A verdade e o resto

Gustavo Carneiro

Escreveu Álvaro Cunhal na obra O Partido com Paredes de Vidro que «a verdade é um princípio inerente a toda a vida e actividade do Partido. O amor pela verdade é elemento componente da moral comunista». E não podia ser de outra maneira, aliás: na concretização dos objetivos a que os comunistas se propõem é determinante a participação empenhada, organizada e consciente de amplas massas, pelo que a mentira, a ocultação e a manipulação – a pensar em votos, manchetes ou reacções nas redes sociais – não são opções válidas. Não para quem se propõe a transformar o mundo e a vida.

O nosso ofício é outro: ouvir, esclarecer, agregar, mobilizar. E a tarefa, sabemo-lo, nunca se apresenta fácil, ou não fosse a ideologia dominante a da classe dominante e tão abissal a desproporção de meios. Quanto ao caminho, é o de sempre: insistir e persistir até que a verdade, que o povo diz ser como o azeite, acabe por vir ao de cima. Este firme compromisso é válido em todos os momentos e circunstâncias, mesmo – ou sobretudo – quando é mais forte a ofensiva anticomunista, que sempre oculta uma outra, mais vasta, contra direitos e liberdades.

Dito isto, algumas questões se impõem.

Poderia o PCP, para se furtar à violenta campanha contra si movida, ter calado as responsabilidades dos EUA, da NATO e da UE no agravamento da tensão no Leste da Europa, que conduziu à presente escalada de guerra? Poderia ter tratado como inofensivos pormenores o cerco militar que desde os anos 90 do século XX se vem apertando em torno da Rússia ou o abandono unilateral, pelos EUA, de sucessivos acordos de controlo de armamentos? Poderia elogiar a superioridade moral do chamado Ocidente ignorando o Iraque, o Afeganistão, a Jugoslávia, a Síria, a Líbia, o próprio Donbass?

E poderiam os seus deputados ter aplaudido de pé o «herói» Zelensky conhecendo o poder xenófobo e belicista que representa, os crimes cometidos contra a população ucraniana de língua e cultura russas, a ilegalização de partidos e organizações democráticas e a ligeireza – e submissão – com que sacrifica o seu povo a tenebrosos interesses externos?

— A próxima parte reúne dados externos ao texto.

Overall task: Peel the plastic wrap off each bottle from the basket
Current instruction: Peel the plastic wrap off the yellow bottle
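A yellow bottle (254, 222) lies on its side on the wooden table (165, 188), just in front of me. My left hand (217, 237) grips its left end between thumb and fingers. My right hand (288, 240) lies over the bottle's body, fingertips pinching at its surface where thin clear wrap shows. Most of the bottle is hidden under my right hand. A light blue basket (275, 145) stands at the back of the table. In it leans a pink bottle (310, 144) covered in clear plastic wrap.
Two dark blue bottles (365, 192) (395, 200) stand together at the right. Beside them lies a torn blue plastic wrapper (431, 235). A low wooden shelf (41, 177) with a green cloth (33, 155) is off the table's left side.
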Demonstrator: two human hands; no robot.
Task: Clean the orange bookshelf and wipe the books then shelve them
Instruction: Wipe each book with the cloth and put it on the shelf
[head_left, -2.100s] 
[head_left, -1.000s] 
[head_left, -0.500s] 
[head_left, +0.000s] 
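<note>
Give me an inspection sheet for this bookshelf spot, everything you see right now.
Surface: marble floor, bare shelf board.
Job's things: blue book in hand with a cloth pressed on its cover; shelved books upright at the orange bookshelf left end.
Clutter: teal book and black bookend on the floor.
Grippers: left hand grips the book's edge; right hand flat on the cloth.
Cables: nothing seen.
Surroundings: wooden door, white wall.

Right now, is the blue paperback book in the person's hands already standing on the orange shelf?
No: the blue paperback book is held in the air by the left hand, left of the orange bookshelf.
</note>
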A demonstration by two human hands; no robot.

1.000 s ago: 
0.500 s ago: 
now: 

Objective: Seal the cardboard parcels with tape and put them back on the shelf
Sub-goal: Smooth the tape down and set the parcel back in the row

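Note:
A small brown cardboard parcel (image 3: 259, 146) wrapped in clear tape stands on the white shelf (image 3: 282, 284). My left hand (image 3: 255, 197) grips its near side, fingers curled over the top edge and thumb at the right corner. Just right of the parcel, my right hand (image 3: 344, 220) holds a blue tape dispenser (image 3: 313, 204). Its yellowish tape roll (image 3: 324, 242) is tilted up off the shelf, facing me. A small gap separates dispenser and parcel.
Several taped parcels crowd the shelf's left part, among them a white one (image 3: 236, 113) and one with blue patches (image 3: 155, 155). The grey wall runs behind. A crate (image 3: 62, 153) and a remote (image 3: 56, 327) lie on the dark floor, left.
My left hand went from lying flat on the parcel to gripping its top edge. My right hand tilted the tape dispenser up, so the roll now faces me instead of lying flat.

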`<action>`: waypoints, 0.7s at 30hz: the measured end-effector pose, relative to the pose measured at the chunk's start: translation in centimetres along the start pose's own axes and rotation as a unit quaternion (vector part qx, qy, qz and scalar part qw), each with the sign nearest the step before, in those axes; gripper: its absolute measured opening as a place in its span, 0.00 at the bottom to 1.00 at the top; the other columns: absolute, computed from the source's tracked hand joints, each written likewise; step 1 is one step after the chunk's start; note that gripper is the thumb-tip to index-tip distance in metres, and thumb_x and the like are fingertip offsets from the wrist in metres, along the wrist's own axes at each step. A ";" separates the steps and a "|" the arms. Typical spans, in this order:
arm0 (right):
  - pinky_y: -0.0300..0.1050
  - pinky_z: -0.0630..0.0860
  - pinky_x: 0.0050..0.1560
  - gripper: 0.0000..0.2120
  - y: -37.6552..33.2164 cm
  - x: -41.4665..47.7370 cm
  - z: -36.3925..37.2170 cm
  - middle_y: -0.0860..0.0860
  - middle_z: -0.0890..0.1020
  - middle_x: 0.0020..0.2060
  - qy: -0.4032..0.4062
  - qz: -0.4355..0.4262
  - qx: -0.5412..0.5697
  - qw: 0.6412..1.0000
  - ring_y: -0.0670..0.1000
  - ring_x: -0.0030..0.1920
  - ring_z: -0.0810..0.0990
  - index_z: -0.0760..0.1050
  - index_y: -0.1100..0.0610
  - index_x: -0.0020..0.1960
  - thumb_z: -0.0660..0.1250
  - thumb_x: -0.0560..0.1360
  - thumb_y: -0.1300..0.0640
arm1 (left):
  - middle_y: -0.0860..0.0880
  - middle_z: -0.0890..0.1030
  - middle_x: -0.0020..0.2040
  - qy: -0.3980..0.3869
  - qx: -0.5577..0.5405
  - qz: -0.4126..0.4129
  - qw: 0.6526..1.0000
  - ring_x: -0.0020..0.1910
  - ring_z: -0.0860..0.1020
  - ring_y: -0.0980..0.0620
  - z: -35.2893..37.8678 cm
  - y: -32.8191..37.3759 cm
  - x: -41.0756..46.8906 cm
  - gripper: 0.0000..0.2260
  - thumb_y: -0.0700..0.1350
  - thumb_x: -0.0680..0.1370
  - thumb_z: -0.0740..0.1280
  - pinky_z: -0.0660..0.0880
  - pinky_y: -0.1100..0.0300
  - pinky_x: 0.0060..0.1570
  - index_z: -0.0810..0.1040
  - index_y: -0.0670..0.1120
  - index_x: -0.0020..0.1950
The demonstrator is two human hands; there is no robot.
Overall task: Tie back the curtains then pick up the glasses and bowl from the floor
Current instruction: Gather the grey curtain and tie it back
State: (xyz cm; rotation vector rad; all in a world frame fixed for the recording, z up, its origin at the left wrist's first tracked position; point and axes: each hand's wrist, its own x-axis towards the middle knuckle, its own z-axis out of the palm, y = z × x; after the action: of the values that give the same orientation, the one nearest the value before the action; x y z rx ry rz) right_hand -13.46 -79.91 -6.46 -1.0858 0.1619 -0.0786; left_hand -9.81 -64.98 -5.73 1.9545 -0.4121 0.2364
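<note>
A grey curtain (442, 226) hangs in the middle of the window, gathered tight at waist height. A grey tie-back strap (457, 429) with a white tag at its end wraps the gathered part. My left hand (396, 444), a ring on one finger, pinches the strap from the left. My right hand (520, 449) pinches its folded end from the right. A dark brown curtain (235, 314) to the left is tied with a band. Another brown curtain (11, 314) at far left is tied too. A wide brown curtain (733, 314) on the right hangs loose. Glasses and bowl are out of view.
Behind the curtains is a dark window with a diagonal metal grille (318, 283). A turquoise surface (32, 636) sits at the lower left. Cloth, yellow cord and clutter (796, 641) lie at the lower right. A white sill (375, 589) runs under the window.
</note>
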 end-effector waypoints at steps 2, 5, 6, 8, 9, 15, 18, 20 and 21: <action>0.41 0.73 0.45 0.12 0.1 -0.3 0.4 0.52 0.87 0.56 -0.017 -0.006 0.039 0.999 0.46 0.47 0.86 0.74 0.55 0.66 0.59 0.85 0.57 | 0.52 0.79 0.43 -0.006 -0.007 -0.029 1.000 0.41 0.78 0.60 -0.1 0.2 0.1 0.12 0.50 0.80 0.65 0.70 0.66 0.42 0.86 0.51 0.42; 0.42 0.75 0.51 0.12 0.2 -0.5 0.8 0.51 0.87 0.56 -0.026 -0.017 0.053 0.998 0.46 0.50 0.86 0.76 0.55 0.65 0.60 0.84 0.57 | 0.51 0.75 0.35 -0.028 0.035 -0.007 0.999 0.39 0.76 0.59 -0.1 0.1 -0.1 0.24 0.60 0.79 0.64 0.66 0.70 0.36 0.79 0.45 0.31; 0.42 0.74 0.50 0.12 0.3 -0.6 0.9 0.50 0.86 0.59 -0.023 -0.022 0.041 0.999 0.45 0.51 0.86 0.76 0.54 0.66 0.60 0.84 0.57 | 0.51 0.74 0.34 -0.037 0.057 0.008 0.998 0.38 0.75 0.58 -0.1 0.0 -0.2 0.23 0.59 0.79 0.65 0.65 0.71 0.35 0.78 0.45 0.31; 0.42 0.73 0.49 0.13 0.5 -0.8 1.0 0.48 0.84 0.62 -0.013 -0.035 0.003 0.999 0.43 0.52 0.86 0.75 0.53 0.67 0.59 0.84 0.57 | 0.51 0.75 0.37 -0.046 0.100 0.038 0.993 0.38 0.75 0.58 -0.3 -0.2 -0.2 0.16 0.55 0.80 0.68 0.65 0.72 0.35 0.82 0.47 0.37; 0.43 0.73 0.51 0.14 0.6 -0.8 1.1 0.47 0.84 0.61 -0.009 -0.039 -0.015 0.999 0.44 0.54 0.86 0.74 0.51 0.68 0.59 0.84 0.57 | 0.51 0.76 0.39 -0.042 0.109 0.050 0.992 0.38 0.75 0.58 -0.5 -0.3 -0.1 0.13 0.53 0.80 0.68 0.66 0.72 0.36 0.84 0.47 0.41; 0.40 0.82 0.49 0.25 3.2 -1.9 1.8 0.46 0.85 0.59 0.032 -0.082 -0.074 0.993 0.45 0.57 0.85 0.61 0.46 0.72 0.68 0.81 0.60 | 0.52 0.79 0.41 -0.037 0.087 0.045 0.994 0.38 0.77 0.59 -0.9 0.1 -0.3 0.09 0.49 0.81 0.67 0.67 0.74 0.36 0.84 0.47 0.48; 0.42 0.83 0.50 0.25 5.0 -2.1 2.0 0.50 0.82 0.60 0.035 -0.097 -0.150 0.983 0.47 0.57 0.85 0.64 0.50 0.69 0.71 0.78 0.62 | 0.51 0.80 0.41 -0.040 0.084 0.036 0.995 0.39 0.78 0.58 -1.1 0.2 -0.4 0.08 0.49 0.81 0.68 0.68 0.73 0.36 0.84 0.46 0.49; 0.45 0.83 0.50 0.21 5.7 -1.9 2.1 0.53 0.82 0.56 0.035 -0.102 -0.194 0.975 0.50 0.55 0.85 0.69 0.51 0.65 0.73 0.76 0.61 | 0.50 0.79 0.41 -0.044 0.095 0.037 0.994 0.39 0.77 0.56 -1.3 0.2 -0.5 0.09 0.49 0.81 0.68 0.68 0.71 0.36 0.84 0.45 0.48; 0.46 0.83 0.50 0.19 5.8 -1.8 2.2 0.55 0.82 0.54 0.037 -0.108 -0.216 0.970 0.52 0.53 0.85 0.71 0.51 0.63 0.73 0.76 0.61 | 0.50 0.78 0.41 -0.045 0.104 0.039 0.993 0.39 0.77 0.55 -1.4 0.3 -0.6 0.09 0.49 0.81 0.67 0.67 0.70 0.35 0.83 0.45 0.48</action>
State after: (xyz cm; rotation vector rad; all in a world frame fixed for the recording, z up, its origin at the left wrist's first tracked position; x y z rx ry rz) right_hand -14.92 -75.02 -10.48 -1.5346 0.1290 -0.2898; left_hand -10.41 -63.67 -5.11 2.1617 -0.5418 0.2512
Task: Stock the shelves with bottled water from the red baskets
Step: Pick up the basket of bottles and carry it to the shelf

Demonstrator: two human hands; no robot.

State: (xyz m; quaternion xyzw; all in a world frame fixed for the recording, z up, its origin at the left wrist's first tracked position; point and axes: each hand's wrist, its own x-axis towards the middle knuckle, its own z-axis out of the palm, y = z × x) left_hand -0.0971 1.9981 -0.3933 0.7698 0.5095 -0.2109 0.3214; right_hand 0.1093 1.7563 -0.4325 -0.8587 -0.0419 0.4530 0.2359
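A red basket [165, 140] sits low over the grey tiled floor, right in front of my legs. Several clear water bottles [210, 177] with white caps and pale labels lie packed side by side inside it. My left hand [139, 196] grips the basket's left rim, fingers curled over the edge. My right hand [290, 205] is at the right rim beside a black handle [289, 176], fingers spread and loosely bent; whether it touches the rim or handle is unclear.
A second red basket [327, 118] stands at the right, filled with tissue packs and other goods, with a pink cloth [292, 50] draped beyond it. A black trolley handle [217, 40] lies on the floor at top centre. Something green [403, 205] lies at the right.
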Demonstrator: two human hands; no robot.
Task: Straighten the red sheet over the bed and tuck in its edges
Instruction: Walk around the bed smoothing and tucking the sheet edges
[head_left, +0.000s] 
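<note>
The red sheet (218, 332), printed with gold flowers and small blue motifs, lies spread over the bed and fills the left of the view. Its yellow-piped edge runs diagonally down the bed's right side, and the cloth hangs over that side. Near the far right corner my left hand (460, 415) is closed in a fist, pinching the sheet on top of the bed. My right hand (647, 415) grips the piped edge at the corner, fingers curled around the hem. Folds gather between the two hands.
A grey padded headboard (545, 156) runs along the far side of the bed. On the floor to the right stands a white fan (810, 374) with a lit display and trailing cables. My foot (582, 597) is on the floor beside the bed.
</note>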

Poderia ter-se juntado ao coro dos que exigem mais sanções, sabendo que elas prejudicam os povos – todos eles – na exacta medida em que beneficiam a acumulação de lucros fabulosos por um punhado de grupos económicos? Poderia reclamar mais armas e a continuação da guerra até à derrota total da Rússia, apesar de saber que isso pode conduzir o mundo a uma catástrofe de dimensões incalculáveis? Poderia deixar de lado a defesa intransigente de diálogo, de negociações, de paz?

Poder, podia. Outros fizeram-no sem hesitar. Mas tal opção seria faltar à verdade – e aí o PCP já não seria o que é, mas outra coisa qualquer.